_TRY IT_. All that should come back is the lines of the data below from the one containing "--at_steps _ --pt" to the one containing "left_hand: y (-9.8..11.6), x", inclusive, exactly as they stand.

_EXERCISE MATERIAL_.
◆ ◆ ◆
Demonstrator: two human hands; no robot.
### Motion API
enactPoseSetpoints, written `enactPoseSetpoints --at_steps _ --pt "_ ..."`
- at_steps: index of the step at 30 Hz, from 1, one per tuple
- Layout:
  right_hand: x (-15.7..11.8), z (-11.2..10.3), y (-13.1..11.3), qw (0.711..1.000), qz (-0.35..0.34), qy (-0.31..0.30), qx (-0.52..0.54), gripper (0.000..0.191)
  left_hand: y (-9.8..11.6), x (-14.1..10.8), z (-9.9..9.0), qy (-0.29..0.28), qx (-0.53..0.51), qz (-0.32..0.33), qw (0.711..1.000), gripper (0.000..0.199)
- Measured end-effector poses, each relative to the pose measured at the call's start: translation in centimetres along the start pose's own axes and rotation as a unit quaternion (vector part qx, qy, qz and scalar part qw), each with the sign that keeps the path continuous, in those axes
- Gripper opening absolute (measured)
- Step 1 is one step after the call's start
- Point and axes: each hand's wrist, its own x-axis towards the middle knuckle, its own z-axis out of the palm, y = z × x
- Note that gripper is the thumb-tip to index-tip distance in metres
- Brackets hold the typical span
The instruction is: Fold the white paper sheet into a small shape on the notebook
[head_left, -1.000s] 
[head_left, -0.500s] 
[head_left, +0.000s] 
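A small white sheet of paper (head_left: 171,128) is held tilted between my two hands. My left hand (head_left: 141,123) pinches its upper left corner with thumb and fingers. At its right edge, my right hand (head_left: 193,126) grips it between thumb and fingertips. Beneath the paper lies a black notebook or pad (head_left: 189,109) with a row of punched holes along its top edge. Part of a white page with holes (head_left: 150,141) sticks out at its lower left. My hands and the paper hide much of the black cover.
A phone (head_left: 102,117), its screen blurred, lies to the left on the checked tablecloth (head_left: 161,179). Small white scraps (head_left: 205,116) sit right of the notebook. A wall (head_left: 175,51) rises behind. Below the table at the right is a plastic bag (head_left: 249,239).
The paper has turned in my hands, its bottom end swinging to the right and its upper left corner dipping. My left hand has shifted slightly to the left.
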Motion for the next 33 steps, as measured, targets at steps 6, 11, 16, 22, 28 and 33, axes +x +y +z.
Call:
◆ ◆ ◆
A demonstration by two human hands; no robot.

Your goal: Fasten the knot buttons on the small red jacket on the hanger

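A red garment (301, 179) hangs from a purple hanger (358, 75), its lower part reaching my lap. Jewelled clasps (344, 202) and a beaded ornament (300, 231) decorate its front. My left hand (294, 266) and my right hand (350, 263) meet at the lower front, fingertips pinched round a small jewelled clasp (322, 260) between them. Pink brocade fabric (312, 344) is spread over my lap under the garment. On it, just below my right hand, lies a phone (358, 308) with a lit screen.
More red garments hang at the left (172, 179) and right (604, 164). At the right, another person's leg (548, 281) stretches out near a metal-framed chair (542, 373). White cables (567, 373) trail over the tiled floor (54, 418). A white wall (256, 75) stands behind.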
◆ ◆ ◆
_RESULT OF THIS TASK_.
enactPoseSetpoints, written `enactPoseSetpoints --at_steps _ --pt "_ ..."`
- at_steps: index of the step at 30 Hz, from 1, one per tuple
- Layout:
  right_hand: x (-15.7..11.8), z (-11.2..10.3), y (-13.1..11.3), qw (0.711..1.000), qz (-0.35..0.34), qy (-0.31..0.30), qx (-0.52..0.54), gripper (0.000..0.191)
  left_hand: y (-9.8..11.6), x (-14.1..10.8), z (-9.9..9.0), qy (-0.29..0.28), qx (-0.53..0.51), qz (-0.32..0.33), qw (0.711..1.000), gripper (0.000..0.199)

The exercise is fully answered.